Alors nous étions parti, parti loin de lui et de ces certitudes, de ses petites histoires de quatre sous, avec sa malédiction, surtout moi, moi le collaborateur, elle, l'autre, la femme, c'était normal, mais moi, le fils, l'enfant, je ne pouvais pas, je n'avais pas le droit, je ne pouvais que le croire. Ma mère, elle, feignait, moi je n'avais aucun mobile facile pour le fuir. Elle, allait retrouver ses amants, moi je n'avais pas d'excuse machiavélique. J'étais une victime de la propagande de ma mère, il allait me persuader, me faire revenir dans la voie, la voie de la vérité. Il allait me montrer, me démontrer, m'expliquer... et pendant des heures avant le départ c'est ce qu'il fît. Tantôt avec douceur, tantôt en victime aux bords des larmes, tantôt menacant, vindicatif, sûr de son bon droit, de ces théories délirantes qu'il m'exposait, ma mère ne s'en rendait pas compte, elle était même à des lieux de savoir comment il analysait les choses, comment il prenait le divorce. Une victime, voilà ce qu'il était, une victime malheureuse. Il extorquait ma mère, lui hurlait après, calculait comment récupérer chacun des meubles, chaque sous en se sentant la victime, le jouet d'une conspiration.

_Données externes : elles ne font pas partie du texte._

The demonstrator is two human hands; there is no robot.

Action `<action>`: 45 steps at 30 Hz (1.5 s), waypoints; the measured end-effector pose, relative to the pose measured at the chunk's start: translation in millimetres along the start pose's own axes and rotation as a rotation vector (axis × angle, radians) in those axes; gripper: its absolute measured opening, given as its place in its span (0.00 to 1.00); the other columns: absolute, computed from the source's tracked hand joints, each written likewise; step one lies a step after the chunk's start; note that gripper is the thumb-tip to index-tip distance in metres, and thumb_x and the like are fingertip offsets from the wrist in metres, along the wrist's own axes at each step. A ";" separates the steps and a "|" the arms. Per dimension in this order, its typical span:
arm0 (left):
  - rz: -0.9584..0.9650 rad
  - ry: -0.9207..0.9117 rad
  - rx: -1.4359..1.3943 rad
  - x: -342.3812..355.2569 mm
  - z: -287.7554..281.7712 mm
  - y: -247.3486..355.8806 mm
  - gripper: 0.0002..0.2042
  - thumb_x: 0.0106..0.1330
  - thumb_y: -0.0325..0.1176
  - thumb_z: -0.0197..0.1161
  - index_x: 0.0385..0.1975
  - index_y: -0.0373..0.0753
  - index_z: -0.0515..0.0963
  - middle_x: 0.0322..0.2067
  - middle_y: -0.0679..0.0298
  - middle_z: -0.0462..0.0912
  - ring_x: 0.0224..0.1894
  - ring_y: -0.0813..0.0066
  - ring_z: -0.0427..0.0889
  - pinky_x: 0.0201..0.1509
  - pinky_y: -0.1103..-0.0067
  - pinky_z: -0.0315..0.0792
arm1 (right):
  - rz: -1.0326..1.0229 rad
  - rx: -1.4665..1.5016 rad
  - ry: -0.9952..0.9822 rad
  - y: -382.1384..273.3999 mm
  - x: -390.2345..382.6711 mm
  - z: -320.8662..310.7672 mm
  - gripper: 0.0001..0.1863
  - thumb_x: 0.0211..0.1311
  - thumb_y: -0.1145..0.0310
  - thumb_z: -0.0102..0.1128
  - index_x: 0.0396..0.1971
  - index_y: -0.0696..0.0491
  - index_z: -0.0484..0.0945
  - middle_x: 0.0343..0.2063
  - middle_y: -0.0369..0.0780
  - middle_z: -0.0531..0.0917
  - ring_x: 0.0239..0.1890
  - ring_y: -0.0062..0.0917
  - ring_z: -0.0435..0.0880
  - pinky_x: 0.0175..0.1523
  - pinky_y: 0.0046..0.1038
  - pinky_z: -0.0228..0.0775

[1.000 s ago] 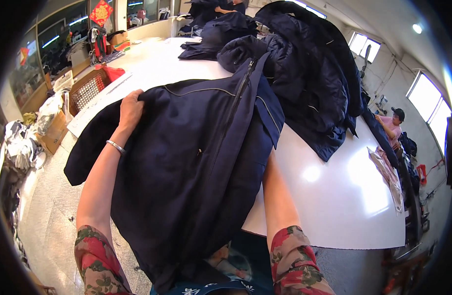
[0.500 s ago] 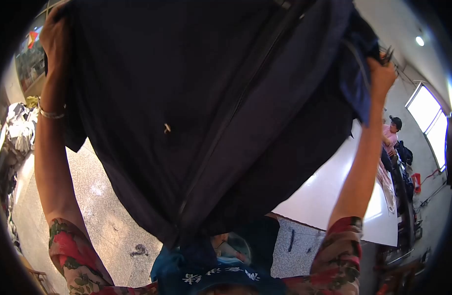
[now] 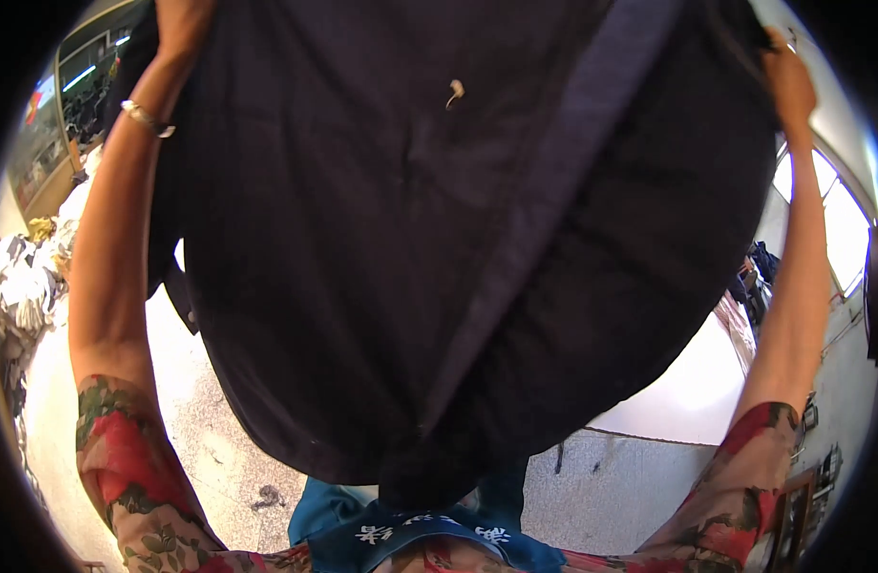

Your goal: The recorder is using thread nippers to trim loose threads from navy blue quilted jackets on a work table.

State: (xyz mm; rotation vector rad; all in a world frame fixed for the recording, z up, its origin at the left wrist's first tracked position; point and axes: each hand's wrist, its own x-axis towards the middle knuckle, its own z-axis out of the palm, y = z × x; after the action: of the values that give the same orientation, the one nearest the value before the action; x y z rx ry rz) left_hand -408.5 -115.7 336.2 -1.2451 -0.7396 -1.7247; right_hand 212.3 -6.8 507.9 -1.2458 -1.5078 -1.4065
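Observation:
A large dark jacket [image 3: 362,220] hangs spread out between my raised hands and fills the middle of the view. My left hand [image 3: 183,27] grips its upper left part; the fingertips run out of the top edge. On the far right my right hand [image 3: 790,84] is closed on the jacket's other side, its fingers partly behind the cloth. A small pale scrap [image 3: 455,93] sits on the dark fabric. Down the cloth runs a slanting, lighter fold [image 3: 544,220]. The jacket's lower end droops close to my blue apron [image 3: 329,520].
Behind the jacket, a white tabletop [image 3: 673,401] shows at the right, above speckled floor [image 3: 625,477]. Heaped white cloth [image 3: 28,282] lies at the far left. A bright window [image 3: 845,229] is in the right wall, with dark items below it.
Both my hands have shifted to the right with the jacket, and it now hangs wider and rounder. The zip line seen earlier no longer shows clearly. The person at the right is hidden now.

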 end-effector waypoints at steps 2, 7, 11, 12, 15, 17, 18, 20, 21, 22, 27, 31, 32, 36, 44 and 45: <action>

Il faisait le mal sûr qu'on lui en avait 10 fois plus, et encore me disait-il, il ne se limitait qu'à ce qui pouvait être vraiment prouvé. Par manque de chances, ses uniques preuves furent ces numéros griffonés sur des bouts de papier dans le calepin du téléphone, ces numéros d'Auto-Ecole et de collègues de travail, écrits de sa propre main. Il fallait pourtant le voir rayonner, il fallait le voir triomphé, il fallait aussi le voir s'iiriter devant mes regards incrédules. c'était du grand art, un véritable numéro, personne ne jouait la comédie aussi bien que lui, à vrai dire aux vues du drame qui se jouait devant mes yeux, l'acteur avait fusionné avec son personnage, il était impossible de discuter et de raisonner sur quoi que ce soit.Il s'était persuadé de ce qu'il avançait.


Alors on est rentré tous les trois de nouveau dans un bureau de psy, ils voulaient savoir ce que j'avais, que le grand gourou de la médecine explique les tenants et les aboutissants, leur trace un tableau bien lisse, bien simple... Introduction, développement, conclusion... avec un happy end amerloque... c'était çà le but de mes parents.. "Alors, Docteur, est-ce que c'est grave?"... Mon père voulait savoir si celà allait lui couter quelque chose, s'il n'était pas possible de me mettre en maladie grave pour être remboursé à 100%.. où si mieux encore, comme il me fera quelques années plus tard, s'il n'était pas possible de me décréter irresponsable et associal pour qu'au yeux de la loi, il puisse enfin récupérer ses sous... Oh bien sûr, il ne disait pas celà directement mais une simple analyse de ses questions suffisait à comprendre, chose que ma mère ne voulait pas faire, s'acharnant à repousser au maximum la prise de conscience de celà, pour quand celà sera vraiment tout foutu, elle puisse jouer, complètement, totalement à la victime, celle qu'on a plumé, martyriser jusqu'au trogon, jusqu'à la moëlle. Avez-vous déjà vu un malade mental, expliqué à sa mère, ce que voulait son père parce qu'elle ne voyait rien, elle ne voulait rien voir, même si ce père allait de nouveau disparaître pour de nouvelles années en bénissant cet internement tout simplement parce que le psychiatre lui avait assurer que la Sécurité Sociale prenait en charge à 100% mon séjour. Avez-vous déjà vu, ce malade demandé à partir devant le caractère sectaire de l'endroit et d'entendre un "Tu es sûr?" hypocritement surpris de la part de son père et un autre "Tu es sûr" de sa mère qui ne comprennais pas "puisque le monsieur a bien dit qu'on allait bien s'occuper de toi". Comment fais-t-on quand on est coincé entre une personne qui ne veux pas réfléchir et prendre des décisions et une autre qui réfléchit trop bien à ce qu'il peut tirer comme profit financier de la situation ? On explose. Tout bêtement. Oh bien sûr, pas comme celà, pas d'un coup, pas par devant.


Je suis parti. Le soir, je suis parti. A l'heure où la nuit enveloppait la grande cour, j'ai escaladé le mur. Je suis parti.